Dabei sind die Aussichten für die Branche glänzend: Die EU-Staaten wollen ihre Verteidigungsausgaben in den nächsten zehn Jahren um 800 Milliarden Euro aufstocken. Das verspricht Hunderttausende neue Jobs. Doch bisher flossen 78 Prozent der EU-Militärausgaben ins Ausland, hauptsächlich in die USA. Der fragmentierte europäische Rüstungssektor konnte davon kaum profitieren.

Das soll sich nun ändern. Doch der Fachkräftemangel erweist sich als Wachstumsbremse. Gesucht werden vor allem KI-Experten für autonome Waffensysteme und Spezialisten für Kleinserien-Fertigung. "Wir werden einen CAESAR nicht auf die gleiche Weise herstellen wie einen Peugeot 308", erklärt Gabriel Massoni, Sprecher des deutsch-französischen Panzerbauers KNDS, laut Reuters. "Wir müssen ganz besondere Fähigkeiten beherrschen. Und diese sind auf dem Arbeitsmarkt rar."

Europas größter Munitionshersteller Rheinmetall will seine Belegschaft bis 2028 um bis zu 9.000 Mitarbeiter aufstocken. Vor allem Produktentwickler, Ingenieure, Schweißer und Elektroniker werden gebraucht.
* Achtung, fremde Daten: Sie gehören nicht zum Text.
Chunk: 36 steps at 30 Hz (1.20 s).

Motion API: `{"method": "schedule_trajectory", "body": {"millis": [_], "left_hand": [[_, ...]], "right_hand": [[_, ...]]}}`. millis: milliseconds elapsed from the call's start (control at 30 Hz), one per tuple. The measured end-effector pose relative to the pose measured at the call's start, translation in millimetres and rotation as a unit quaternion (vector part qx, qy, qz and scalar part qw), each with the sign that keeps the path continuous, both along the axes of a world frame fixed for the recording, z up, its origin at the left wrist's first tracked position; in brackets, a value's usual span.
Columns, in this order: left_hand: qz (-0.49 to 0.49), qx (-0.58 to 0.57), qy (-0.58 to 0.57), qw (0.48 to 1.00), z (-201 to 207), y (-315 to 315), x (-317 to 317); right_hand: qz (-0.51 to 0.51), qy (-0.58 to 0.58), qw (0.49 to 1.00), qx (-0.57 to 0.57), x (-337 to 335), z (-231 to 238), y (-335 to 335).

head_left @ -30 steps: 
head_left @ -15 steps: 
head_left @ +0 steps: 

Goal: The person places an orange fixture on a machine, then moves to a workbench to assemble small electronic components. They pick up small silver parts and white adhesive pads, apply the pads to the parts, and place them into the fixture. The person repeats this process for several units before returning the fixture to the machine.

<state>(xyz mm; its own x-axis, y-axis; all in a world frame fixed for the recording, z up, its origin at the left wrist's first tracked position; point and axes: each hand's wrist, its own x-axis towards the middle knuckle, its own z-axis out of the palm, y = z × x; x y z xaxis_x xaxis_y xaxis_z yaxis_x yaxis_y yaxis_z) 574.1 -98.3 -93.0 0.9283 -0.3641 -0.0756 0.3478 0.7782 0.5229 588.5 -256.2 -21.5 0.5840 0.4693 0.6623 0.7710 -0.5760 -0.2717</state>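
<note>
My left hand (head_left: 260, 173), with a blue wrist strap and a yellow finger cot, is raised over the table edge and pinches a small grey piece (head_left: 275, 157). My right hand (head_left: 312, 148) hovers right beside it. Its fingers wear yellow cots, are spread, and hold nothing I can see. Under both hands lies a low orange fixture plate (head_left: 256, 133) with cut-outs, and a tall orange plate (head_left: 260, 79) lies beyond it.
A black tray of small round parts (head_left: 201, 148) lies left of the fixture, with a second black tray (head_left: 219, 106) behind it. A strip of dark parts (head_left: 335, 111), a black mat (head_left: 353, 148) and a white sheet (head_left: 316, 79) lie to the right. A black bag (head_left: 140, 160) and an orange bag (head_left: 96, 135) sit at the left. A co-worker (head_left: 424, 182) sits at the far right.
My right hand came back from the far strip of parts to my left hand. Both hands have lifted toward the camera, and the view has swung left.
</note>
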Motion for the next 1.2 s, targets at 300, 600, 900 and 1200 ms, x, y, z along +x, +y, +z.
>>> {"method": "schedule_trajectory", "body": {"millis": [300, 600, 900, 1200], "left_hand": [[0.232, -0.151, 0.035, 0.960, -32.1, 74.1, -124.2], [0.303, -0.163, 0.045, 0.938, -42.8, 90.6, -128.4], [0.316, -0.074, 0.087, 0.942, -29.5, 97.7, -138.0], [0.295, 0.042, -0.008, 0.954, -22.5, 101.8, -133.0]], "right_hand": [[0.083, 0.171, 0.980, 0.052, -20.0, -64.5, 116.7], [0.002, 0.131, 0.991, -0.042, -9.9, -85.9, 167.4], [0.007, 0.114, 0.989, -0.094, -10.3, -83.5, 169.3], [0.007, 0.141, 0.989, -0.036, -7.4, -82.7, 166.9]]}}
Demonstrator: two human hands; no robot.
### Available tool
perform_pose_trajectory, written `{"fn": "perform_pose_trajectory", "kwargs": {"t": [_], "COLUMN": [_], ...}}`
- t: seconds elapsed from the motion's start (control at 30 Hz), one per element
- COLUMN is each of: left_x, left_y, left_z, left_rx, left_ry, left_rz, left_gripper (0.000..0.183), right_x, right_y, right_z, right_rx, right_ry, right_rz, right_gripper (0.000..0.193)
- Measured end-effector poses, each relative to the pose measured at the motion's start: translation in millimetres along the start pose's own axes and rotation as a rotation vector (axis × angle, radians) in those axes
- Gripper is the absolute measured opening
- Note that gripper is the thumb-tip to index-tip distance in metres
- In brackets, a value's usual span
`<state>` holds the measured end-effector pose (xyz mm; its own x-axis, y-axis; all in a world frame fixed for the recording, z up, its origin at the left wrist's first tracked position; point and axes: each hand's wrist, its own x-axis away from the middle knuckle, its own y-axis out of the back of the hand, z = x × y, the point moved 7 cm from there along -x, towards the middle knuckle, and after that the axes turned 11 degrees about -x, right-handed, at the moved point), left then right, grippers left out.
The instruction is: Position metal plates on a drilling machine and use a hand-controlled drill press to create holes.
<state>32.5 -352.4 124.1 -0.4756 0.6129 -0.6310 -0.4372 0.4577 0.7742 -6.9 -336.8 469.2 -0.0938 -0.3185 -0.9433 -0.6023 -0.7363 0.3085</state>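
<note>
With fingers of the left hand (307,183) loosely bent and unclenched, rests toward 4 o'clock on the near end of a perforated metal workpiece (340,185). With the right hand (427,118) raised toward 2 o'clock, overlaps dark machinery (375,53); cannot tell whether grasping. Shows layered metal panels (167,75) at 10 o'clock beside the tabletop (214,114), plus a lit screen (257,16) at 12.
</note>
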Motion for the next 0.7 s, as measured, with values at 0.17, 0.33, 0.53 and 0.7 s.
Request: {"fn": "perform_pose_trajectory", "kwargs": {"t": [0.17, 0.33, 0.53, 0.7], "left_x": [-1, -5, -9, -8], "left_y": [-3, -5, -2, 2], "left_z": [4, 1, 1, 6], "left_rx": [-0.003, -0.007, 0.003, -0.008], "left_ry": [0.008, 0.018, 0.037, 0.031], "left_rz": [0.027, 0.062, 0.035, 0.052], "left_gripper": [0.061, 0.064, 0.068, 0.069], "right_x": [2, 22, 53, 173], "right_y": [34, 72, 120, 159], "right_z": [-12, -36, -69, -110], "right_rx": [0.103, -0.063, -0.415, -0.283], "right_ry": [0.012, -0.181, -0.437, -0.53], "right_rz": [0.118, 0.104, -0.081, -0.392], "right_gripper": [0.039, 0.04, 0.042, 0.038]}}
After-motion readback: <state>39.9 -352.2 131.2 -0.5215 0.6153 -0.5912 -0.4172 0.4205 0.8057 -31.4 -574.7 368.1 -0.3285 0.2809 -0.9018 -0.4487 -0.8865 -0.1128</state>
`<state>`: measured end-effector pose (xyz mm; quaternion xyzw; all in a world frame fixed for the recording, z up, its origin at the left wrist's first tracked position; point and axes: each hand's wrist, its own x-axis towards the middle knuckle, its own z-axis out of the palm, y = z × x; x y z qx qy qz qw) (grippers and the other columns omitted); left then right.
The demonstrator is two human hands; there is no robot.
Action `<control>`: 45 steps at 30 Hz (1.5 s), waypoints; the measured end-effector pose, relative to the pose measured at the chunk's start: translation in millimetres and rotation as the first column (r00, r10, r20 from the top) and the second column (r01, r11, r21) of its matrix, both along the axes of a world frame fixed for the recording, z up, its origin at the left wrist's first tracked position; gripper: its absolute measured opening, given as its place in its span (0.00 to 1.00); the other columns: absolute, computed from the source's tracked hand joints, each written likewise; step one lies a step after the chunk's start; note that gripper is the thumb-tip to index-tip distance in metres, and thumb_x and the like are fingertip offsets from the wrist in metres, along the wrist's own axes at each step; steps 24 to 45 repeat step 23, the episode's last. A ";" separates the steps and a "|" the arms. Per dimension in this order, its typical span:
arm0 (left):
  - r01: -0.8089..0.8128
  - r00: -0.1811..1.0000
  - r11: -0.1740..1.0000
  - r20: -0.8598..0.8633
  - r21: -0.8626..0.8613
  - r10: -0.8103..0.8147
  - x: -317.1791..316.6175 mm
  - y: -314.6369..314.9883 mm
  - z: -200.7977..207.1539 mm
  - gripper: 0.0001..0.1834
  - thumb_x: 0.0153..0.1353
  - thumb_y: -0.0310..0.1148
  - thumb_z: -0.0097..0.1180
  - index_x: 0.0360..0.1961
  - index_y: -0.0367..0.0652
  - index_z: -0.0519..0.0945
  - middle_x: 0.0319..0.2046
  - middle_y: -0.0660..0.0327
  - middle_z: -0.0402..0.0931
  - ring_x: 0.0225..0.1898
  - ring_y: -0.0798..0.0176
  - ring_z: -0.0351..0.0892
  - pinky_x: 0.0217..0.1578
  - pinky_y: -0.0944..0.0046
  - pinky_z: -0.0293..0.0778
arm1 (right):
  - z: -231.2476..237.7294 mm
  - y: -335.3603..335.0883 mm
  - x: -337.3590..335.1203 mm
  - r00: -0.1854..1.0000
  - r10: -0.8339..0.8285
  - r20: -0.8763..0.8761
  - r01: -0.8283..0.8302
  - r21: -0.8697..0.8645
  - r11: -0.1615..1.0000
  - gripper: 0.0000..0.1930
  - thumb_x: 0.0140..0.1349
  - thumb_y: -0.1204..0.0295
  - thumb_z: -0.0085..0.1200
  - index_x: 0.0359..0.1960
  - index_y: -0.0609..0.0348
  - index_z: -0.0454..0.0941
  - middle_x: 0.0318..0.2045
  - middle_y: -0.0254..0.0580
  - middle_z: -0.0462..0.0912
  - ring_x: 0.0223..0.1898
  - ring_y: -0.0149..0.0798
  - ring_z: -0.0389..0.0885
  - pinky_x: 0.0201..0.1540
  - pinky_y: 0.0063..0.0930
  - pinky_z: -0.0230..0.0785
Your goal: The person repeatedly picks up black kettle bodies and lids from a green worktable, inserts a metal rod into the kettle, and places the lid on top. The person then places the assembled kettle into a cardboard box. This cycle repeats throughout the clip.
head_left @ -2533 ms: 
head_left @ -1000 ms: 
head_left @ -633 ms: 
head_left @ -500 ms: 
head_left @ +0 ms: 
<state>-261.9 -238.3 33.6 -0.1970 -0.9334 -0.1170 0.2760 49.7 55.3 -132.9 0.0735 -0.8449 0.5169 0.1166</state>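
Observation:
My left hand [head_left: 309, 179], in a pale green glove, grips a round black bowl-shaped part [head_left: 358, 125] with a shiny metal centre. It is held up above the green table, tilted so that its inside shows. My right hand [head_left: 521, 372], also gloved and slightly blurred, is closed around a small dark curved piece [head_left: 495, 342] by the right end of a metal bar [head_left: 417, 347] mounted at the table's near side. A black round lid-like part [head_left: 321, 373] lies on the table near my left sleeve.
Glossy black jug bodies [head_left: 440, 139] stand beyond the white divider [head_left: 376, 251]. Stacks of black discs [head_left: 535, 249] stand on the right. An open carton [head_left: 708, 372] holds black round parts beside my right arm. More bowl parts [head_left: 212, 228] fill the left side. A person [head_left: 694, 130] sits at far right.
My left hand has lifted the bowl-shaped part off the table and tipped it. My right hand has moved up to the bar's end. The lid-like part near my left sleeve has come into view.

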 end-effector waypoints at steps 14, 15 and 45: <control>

Auch der U-Boot-Bauer Thyssenkrupp Marine Systems sucht bis zu 1.500 Mitarbeiter, stößt aber auf einen Mangel an MINT-Fachkräften.

Mit kreativen Ideen gegen den Fachkräftemangel

Die Rüstungsunternehmen lassen sich einiges einfallen, um Bewerber zu ködern: Sie erhöhen Löhne und Sozialleistungen, werben Mitarbeiter aus anderen Branchen ab und suchen den Nachwuchs an Schulen und Universitäten.

Aber besonders ehemalige Beschäftigte von Automobilkonzernen sind gefragt, weil sie mit Just-in-Time-Produktion umgehen können. "Wir hoffen, dass wir so Fachwissen gewinnen können, das uns auf unserem Weg zur Serienfertigung und zur Produktionssteigerung unterstützt", sagt Oliver Doerre, Chef von Hensoldt.

Wie Hensoldt profitieren auch andere europäische Rüstungsschmieden vom Niedergang der europäischen Automobilindustrie. Der tschechische Munitionshersteller STV Group konnte so auch bereits Mitarbeiter rekrutieren. "Angesichts der sich verschlechternden Lage in der Automobilindustrie sind wir jetzt zum ersten Mal seit langer Zeit in der Situation, dass wir ein wenig unter den Bewerbern auswählen können", sagt STV-Chef David Hac.

Doch die Abwerbung allein wird nicht reichen. Eine Erhöhung der Verteidigungsausgaben auf drei Prozent des BIP, wie es die Nato momentan noch anstrebt, würde laut einer Studie bis zu 760.000 zusätzliche Fachkräfte in Europa erfordern, heißt es bei Reuters. Ein Personalmangel scheint deshalb für die nächsten Jahre auch vorprogrammiert zu sein.